Toward the end of high school, I entered a dark period of my life. The wounds from this time have now mostly healed, but their scars are still a tender, vulnerable part of my soul. Let us not linger here very long.
I had built my faith upon emotion — upon the conception of a Christ who moved in ecstasy, whose presence was marked by thrills and good feelings, by a “high” I saw all around me in my friends at church. The high was an idol, a false savior I pursued with everything I was. Wrapped up in it were all my feelings of self-worth, my feelings of acceptance by my peers. Pastor Pat, our youth pastor, kept us pumped up to the heights of that high; he had us at the church every day of the week for youth group or prayer or youth choir or drama team; he sent us on a mission to “take our school for Jesus.” Meanwhile, I was struggling with the sins of youth. Every week after I left church that high would fade, to be replaced by emptiness and guilt: and I thought that Jesus was forsaking me, that I must be the most wretched of sinners, worthless in my savior’s sight. Every week I would go down to the altar to “get saved” again; I would sing and dance that I had been forgiven and redeemed; I would return to the high again, only to fall again.
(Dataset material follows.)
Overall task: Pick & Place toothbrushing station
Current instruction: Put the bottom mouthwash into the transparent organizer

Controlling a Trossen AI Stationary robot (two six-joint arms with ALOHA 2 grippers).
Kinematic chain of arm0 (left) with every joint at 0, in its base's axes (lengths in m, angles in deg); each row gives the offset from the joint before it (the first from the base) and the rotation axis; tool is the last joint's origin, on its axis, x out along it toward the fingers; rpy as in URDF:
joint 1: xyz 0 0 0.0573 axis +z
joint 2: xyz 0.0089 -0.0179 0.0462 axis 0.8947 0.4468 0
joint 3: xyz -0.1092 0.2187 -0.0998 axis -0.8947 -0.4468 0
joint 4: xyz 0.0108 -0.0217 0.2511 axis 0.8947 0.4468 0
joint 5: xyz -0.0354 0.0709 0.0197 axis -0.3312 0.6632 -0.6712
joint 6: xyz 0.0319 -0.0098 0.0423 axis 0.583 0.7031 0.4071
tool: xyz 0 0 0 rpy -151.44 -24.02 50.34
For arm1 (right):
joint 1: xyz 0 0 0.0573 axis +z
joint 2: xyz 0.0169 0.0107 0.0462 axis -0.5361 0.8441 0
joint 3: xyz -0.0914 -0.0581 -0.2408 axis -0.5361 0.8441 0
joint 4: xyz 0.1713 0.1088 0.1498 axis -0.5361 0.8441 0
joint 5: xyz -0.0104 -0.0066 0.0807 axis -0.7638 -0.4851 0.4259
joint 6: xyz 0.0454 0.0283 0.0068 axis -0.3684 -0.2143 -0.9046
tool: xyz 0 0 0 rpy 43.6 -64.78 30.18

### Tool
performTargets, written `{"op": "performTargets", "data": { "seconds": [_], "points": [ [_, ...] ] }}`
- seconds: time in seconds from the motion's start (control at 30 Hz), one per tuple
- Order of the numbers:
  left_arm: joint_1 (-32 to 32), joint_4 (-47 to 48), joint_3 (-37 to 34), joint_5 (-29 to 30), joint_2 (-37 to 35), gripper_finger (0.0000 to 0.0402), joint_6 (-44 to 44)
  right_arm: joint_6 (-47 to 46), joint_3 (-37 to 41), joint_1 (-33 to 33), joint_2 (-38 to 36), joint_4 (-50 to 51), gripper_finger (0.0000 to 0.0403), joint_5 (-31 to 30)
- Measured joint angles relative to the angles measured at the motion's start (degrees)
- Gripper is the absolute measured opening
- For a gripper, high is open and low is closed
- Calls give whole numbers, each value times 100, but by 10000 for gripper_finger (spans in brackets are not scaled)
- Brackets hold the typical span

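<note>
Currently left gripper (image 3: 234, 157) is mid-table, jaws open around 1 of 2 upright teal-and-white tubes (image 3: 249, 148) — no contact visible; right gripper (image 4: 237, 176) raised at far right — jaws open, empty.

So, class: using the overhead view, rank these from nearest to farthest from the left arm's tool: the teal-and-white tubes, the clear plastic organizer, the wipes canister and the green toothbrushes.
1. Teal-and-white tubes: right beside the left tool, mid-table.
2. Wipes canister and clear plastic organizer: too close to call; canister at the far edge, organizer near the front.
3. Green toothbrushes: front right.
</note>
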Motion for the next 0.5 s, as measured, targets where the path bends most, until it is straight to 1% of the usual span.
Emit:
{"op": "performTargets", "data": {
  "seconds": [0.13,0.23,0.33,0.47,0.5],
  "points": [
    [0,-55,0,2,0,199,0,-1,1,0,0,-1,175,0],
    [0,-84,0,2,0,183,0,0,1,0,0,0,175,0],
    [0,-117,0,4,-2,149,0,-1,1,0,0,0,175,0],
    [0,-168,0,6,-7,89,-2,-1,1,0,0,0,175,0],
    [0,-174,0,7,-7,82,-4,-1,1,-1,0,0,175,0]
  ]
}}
I often wonder if this cycle, being buffeted constantly by the most exultant highs and the most infernal lows, wasn’t itself at the root of the onset of the mental illness that impacted me during this same season. In any case, the two went hand in hand. By the end of high school, I was barely functional. Nonetheless, because I had been offered full scholarships, I felt it was imperative that I pursue a college education immediately. But I was in no condition, psychologically or emotionally, to be on my own. My cataclysm was all but foreordained.
The one or two bright spots I recall from my time at my first college were harbingers of my future path. My major, in theory, was biology/pre-med, but I don’t think I ever actually studied any biology. On this lovely, old, southern campus, I was immediately taken with a deep fascination with my school’s history. I spent most of my time copying buildings’ dedication plaques, and researching the people for whom the buildings were named, and the subjects of the portraits who watched over me. I explored local cemeteries, learned the names and biographies of all the past university presidents — meanwhile, I entirely neglected the courses for which I was supposed to be studying. The root of all this was a paralyzing, pathological anxiety and avoidance; I was unable to face my work; but even through it all, it never occurred to me that I would rather be studying history.
I also remember, in this, the golden age of the History Channel, seeing a show one night that captured my imagination and has never let go: In Search of History: “The Catacombs of Rome.” (In Search of History now seems to have been absorbed into History’s Mysteries; I haven’t watched the History Channel in years.) The fascination with the Apostles and Early Church that had briefly taken hold a few years earlier was now reignited, and joined to my obsession with cemeteries. Here was a tangible, visible record of the earliest Christians in Rome. Here were the oldest, the original, Christian cemeteries. The antiquity of the art and belief compelled me; that eerie feeling of death and eternity and continuity; the realization that this was where my faith began. Little did I know then that my path would someday take me to that place.
In time, not very much time, my fall did come. I returned home in disgrace. The feeling that this had been my destiny, that my twelve years of schooling had brought me to this point, and that I had failed, hit me with a finality and fatality. I sank into a deep despair. I naïvely expected my friends, my pastor, my church family, to care for me and support me; but they were all a bunch of kids, caught up in their own world; they took no notice. In the midst of all this, Pastor Pat had unceremoniously left Calvary. I was not the only one whose faith, for so long confused with emotion and hype, abruptly collapsed when the man was no longer there to keep it pumping. I felt abandoned by my friends, my church, my God.
I had entered the wilderness. Though the darkest part of it lasted only a couple of years, for some eight years, I didn’t pray, I didn’t read my Bible, I didn’t go to church, with any regularity. I was angry, hurt, and bitter from my experience at Calvary. Though I still called myself a Christian, I had turned my back on God, and convinced myself that God had forsaken me. I was the man insisting that he was blind, all the while unwilling to open his eyes. Not looking where I was going, I fell into a ravine of sin, and rather than striving to get out, I only wandered deeper and deeper into its recesses, and got myself more and more lost. In time, I made myself comfortable, and deceived myself into thinking that this was the lot God had set aside for me; that he was okay with where I was; that even my sin was not really sin, but a necessary salve to my wounded soul — that I was only human and weak, and Jesus understood and forgave me.